Le même fabricant rapporte la recette suivante, de son père M. Morel-Beaujolin, pour 200 chapeaux. En admettant que la quantité d'eau qu'on a dû verser à la manière usitée soit de vingt-cinq voies, et que celle qui se perd à chaque chaude soit de trois seaux, ce qui fait vingt-trois voies de perdues ou évaporées pour la totalité, on doit mettre d'après son procédé quarante-huit voies d'eau, dans laquelle on fait bouillir pendant huit à neuf heures, les mêmes proportions d'ingrédiens; c'est-à-dire, d'abord:
Bois d'Inde. 100 liv.
Noix de galles d'Alep. 24 id.
Gomme de cerisier. 5 id.
Après cette ébullition, on retire une quantité de décoction égale à l'excès d'eau qu'on y a ajouté, environ vingt-trois voies, et on verse en quatre parties égales dans quatre cuviers ou tonneaux placés près de la chaudière, au fond de chacun desquels on a mis:
Sulfate de fer. 5 liv.
Sous-acétate de cuivre,(vert-de-gris). 3
On jette ensuite dans la chaudière:
Sulfate de fer. 5 liv.
Vert-de-gris. 4
Ces proportions sont les mêmes que celles qu'on prend ordinairement; mais leur emploi est différent.

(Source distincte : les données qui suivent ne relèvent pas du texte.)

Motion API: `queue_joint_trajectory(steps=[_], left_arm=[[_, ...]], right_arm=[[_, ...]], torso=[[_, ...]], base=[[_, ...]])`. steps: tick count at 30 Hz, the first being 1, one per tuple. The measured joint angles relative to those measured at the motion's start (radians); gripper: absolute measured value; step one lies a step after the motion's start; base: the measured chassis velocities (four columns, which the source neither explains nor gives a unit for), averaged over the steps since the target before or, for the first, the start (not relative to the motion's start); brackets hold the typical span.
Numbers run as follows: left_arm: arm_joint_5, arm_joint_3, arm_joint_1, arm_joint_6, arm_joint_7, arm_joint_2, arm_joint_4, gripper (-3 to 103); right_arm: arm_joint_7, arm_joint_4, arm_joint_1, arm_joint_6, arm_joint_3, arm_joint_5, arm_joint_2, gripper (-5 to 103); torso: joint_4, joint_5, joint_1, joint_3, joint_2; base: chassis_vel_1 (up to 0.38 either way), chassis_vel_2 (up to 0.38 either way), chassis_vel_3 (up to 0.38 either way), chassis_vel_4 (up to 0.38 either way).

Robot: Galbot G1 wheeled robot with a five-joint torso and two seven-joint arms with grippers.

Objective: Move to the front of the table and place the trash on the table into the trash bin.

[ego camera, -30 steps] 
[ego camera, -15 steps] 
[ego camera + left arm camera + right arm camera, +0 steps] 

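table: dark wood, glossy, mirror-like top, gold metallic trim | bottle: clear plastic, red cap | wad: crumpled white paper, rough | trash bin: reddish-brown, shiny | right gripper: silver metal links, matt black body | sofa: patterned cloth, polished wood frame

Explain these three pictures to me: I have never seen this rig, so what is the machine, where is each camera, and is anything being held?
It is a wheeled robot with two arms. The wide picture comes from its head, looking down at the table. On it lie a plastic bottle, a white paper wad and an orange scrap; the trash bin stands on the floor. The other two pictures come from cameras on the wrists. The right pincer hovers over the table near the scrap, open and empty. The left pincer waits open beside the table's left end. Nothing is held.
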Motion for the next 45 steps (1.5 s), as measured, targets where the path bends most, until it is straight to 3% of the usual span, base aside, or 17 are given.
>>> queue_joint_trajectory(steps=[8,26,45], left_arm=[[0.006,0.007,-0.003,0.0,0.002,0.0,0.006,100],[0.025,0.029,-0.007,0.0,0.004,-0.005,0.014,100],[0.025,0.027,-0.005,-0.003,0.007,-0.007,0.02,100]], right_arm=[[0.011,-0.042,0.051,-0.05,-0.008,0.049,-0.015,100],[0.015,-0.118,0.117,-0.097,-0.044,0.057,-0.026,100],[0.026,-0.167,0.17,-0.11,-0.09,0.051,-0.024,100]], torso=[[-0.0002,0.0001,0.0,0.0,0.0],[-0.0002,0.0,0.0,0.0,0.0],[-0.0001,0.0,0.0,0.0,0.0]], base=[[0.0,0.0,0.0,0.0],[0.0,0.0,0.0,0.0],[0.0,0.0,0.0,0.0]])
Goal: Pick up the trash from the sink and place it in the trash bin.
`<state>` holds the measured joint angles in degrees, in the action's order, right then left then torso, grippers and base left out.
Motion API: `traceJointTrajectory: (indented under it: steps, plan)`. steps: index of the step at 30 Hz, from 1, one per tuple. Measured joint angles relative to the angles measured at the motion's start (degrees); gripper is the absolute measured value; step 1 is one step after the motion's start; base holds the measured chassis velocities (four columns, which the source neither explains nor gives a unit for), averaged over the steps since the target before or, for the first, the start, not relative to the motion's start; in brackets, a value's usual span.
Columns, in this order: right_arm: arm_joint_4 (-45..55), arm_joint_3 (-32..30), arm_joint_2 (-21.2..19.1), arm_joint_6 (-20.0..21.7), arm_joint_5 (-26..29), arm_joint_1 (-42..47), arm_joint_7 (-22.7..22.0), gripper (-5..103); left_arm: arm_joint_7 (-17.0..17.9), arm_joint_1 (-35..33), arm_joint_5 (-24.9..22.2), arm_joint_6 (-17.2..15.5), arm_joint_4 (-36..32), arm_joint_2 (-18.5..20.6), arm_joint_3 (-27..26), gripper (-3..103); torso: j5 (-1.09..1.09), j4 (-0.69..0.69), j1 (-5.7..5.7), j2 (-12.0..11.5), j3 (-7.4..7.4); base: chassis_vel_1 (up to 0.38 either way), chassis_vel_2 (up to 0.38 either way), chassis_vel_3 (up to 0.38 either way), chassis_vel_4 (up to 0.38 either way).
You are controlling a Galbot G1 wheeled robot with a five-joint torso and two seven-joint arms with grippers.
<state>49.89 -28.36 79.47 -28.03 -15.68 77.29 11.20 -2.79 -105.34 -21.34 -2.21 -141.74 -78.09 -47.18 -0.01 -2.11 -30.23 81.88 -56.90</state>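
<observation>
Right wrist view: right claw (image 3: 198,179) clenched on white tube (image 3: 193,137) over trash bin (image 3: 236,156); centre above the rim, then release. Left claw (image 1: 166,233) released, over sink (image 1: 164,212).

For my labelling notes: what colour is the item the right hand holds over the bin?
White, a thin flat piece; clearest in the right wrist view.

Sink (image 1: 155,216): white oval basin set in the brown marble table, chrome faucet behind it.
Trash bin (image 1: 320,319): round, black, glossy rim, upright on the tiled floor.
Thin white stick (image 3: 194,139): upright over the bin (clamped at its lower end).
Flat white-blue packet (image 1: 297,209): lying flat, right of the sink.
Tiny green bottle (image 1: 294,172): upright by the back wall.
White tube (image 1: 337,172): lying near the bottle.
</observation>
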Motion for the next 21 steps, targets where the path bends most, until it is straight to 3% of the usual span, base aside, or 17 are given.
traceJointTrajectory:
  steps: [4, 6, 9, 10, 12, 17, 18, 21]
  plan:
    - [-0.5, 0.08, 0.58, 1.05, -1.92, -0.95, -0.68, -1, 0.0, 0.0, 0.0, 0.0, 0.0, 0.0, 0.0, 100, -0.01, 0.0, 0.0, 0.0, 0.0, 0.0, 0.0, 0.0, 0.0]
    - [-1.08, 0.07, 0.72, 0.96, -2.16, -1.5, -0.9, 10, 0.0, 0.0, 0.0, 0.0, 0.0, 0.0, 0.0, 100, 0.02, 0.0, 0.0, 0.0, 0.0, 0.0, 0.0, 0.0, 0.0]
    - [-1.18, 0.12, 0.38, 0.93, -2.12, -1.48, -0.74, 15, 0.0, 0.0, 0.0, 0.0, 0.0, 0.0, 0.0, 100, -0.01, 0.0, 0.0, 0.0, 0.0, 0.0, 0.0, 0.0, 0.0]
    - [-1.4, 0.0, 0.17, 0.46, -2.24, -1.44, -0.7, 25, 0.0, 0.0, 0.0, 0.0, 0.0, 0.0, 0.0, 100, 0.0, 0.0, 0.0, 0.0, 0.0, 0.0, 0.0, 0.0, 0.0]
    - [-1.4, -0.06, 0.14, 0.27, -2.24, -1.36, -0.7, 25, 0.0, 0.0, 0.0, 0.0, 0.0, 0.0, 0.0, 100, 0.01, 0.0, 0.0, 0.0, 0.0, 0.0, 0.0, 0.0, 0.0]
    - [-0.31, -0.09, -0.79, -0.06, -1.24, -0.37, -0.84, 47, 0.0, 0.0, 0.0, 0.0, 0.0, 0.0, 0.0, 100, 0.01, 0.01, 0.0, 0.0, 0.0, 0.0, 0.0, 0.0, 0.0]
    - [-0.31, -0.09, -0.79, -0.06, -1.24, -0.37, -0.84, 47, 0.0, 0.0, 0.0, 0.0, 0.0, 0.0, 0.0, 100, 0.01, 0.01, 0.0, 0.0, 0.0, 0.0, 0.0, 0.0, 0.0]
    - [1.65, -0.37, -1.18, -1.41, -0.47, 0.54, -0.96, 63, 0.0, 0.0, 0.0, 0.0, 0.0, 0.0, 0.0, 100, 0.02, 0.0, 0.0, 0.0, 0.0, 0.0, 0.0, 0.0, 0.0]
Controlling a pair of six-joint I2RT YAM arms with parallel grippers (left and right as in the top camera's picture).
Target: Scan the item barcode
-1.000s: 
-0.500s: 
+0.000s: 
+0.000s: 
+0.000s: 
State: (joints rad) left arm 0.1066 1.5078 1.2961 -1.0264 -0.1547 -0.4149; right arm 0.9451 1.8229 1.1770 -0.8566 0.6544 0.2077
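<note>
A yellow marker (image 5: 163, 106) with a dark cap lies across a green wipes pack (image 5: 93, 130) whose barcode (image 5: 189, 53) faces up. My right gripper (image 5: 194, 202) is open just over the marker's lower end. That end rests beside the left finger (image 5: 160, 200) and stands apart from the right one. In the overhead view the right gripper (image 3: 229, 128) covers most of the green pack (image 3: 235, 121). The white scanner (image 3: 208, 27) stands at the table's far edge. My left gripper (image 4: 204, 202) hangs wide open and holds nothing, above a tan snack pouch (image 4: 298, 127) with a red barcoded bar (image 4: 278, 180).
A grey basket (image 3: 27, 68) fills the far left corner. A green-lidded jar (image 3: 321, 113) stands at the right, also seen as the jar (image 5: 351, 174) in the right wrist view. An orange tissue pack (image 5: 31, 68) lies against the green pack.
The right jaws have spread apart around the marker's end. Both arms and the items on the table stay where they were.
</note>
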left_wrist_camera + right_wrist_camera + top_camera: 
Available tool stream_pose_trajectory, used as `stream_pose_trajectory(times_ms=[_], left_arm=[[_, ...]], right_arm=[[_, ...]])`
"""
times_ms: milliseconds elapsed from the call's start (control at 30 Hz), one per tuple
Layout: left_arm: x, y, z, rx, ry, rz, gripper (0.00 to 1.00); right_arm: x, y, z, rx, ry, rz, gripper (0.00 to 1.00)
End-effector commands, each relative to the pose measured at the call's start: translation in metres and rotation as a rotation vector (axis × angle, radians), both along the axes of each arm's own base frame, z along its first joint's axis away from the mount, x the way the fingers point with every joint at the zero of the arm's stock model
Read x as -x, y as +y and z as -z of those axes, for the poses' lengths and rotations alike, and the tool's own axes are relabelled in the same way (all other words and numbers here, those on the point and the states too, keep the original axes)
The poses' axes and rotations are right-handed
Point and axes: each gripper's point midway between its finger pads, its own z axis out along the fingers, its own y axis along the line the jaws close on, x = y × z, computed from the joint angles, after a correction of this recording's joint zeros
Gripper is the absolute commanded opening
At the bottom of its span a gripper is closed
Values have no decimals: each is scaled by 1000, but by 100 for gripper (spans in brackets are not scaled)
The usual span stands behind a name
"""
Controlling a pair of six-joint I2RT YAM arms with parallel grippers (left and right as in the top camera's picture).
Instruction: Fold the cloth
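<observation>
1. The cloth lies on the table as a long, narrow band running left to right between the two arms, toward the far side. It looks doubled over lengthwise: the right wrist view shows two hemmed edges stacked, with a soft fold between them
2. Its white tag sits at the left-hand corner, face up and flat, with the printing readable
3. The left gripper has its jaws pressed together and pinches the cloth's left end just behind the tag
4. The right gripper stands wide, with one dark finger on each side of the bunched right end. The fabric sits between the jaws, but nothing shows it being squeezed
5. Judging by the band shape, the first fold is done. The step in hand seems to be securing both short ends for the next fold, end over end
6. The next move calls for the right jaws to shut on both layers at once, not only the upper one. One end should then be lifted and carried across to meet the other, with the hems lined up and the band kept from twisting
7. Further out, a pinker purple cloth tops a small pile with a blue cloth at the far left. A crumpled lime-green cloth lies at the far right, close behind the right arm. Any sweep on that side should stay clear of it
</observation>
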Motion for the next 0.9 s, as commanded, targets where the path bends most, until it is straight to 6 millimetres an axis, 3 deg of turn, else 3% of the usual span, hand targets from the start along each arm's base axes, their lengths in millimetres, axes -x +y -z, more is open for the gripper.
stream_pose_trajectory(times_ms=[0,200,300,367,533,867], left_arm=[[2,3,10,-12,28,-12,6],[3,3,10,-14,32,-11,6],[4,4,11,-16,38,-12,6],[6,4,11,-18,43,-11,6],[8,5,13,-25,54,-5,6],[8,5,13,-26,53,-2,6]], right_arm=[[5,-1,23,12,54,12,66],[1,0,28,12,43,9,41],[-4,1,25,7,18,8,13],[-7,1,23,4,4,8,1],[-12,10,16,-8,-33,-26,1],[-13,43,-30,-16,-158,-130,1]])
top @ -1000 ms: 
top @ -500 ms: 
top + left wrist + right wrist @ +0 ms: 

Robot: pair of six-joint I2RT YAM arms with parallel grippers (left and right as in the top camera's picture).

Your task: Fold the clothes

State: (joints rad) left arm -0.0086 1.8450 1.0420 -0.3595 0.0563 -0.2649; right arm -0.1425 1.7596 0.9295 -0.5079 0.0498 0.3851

On brasse bien le bain, et demi-heure après la mise des dernières drogues, on y met la première moitié des chapeaux. On opère ensuite comme par les autres méthodes, avec cette différence que l'évaporation de l'eau est remplacée à chaque chaude par la liqueur déposée dans chaque baquet et tonneau, et que l'on agite bien, avant de la verser dans la chaudière.
Quel que soit le mérite de M. Morel-Beaujolin, nous ne croyons pas que ce mode soit jamais adopté par les fabricans, puisqu'il n'offre que des changemens qui nous ont paru alonger l'opération, et la compliquer, au lieu de la simplifier.